● **DESCRIPTION OF THE TASK**: Restate all of the material, keeping every line identical to the original.

(Beginning of AVAILABLE DATA)

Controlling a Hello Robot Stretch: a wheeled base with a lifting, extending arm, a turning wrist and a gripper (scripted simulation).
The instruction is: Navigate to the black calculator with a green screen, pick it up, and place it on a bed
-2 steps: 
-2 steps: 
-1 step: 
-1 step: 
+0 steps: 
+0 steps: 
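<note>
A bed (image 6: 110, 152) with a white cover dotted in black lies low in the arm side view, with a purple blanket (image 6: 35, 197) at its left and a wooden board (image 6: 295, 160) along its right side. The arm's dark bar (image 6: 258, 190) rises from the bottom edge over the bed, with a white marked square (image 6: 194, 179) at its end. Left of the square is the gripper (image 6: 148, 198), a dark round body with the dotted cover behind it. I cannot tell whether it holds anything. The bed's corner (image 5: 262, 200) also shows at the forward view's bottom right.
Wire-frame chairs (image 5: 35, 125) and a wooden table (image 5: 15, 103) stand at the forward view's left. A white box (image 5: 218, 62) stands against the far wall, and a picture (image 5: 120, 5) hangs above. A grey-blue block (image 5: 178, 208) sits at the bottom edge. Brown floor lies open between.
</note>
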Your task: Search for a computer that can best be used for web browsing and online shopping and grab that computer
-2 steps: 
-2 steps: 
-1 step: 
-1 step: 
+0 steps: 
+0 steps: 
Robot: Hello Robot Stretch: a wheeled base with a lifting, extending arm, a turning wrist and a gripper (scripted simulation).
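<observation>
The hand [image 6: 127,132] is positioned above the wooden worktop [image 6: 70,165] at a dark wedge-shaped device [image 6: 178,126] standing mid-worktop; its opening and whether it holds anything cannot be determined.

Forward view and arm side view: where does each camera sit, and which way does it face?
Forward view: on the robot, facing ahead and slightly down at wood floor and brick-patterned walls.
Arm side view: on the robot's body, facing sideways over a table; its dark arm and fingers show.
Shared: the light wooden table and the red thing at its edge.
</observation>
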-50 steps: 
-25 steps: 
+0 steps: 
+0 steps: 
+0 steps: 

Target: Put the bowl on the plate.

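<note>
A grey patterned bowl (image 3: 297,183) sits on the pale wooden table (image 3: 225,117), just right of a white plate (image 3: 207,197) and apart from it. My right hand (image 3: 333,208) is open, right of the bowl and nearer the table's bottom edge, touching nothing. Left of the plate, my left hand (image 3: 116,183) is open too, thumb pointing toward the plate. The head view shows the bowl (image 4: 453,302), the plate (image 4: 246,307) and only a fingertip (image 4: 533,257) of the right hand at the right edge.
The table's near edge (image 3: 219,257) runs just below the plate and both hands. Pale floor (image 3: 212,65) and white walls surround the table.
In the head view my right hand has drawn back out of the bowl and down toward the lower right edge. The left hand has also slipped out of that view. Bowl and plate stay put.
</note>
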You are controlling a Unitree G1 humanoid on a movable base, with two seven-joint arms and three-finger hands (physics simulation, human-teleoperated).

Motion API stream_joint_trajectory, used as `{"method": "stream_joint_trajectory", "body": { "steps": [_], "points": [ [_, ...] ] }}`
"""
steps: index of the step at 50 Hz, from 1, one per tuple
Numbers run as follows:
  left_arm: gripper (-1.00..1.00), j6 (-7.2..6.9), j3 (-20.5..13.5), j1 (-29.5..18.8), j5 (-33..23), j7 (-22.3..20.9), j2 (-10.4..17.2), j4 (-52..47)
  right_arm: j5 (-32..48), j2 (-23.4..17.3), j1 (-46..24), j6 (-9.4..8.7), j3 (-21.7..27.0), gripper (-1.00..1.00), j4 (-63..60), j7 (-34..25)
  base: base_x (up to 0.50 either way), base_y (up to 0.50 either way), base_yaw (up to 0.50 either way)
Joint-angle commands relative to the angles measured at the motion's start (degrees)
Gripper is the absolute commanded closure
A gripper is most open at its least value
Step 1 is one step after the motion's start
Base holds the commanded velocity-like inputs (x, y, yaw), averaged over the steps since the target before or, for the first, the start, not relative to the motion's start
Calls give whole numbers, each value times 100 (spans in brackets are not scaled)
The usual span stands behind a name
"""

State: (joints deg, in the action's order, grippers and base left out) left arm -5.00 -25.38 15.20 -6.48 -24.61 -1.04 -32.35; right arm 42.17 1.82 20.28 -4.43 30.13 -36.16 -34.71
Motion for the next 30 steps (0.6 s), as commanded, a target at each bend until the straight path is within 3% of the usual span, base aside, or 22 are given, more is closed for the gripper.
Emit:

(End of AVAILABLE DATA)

● **RESPONSE BOX**:
Controlling a Hello Robot Stretch: a wheeled base with a lifting, extending arm, a turning wrist and a gripper (scripted simulation).
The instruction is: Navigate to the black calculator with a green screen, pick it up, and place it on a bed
-2 steps: 
-2 steps: 
-1 step: 
-1 step: 
+0 steps: 
+0 steps: 
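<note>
A bed (image 6: 110, 152) with a white cover dotted in black lies low in the arm side view, with a purple blanket (image 6: 35, 197) at its left and a wooden board (image 6: 295, 160) along its right side. The arm's dark bar (image 6: 258, 190) rises from the bottom edge over the bed, with a white marked square (image 6: 194, 179) at its end. Left of the square is the gripper (image 6: 148, 198), a dark round body with the dotted cover behind it. I cannot tell whether it holds anything. The bed's corner (image 5: 262, 200) also shows at the forward view's bottom right.
Wire-frame chairs (image 5: 35, 125) and a wooden table (image 5: 15, 103) stand at the forward view's left. A white box (image 5: 218, 62) stands against the far wall, and a picture (image 5: 120, 5) hangs above. A grey-blue block (image 5: 178, 208) sits at the bottom edge. Brown floor lies open between.
</note>
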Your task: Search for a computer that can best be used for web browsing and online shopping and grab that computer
-2 steps: 
-2 steps: 
-1 step: 
-1 step: 
+0 steps: 
+0 steps: 
Robot: Hello Robot Stretch: a wheeled base with a lifting, extending arm, a turning wrist and a gripper (scripted simulation).
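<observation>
The hand [image 6: 127,132] is positioned above the wooden worktop [image 6: 70,165] at a dark wedge-shaped device [image 6: 178,126] standing mid-worktop; its opening and whether it holds anything cannot be determined.

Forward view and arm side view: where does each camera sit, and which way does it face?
Forward view: on the robot, facing ahead and slightly down at wood floor and brick-patterned walls.
Arm side view: on the robot's body, facing sideways over a table; its dark arm and fingers show.
Shared: the light wooden table and the red thing at its edge.
</observation>
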-50 steps: 
-25 steps: 
+0 steps: 
+0 steps: 
+0 steps: 

Target: Put the bowl on the plate.

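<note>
A grey patterned bowl (image 3: 297,183) sits on the pale wooden table (image 3: 225,117), just right of a white plate (image 3: 207,197) and apart from it. My right hand (image 3: 333,208) is open, right of the bowl and nearer the table's bottom edge, touching nothing. Left of the plate, my left hand (image 3: 116,183) is open too, thumb pointing toward the plate. The head view shows the bowl (image 4: 453,302), the plate (image 4: 246,307) and only a fingertip (image 4: 533,257) of the right hand at the right edge.
The table's near edge (image 3: 219,257) runs just below the plate and both hands. Pale floor (image 3: 212,65) and white walls surround the table.
In the head view my right hand has drawn back out of the bowl and down toward the lower right edge. The left hand has also slipped out of that view. Bowl and plate stay put.
</note>
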You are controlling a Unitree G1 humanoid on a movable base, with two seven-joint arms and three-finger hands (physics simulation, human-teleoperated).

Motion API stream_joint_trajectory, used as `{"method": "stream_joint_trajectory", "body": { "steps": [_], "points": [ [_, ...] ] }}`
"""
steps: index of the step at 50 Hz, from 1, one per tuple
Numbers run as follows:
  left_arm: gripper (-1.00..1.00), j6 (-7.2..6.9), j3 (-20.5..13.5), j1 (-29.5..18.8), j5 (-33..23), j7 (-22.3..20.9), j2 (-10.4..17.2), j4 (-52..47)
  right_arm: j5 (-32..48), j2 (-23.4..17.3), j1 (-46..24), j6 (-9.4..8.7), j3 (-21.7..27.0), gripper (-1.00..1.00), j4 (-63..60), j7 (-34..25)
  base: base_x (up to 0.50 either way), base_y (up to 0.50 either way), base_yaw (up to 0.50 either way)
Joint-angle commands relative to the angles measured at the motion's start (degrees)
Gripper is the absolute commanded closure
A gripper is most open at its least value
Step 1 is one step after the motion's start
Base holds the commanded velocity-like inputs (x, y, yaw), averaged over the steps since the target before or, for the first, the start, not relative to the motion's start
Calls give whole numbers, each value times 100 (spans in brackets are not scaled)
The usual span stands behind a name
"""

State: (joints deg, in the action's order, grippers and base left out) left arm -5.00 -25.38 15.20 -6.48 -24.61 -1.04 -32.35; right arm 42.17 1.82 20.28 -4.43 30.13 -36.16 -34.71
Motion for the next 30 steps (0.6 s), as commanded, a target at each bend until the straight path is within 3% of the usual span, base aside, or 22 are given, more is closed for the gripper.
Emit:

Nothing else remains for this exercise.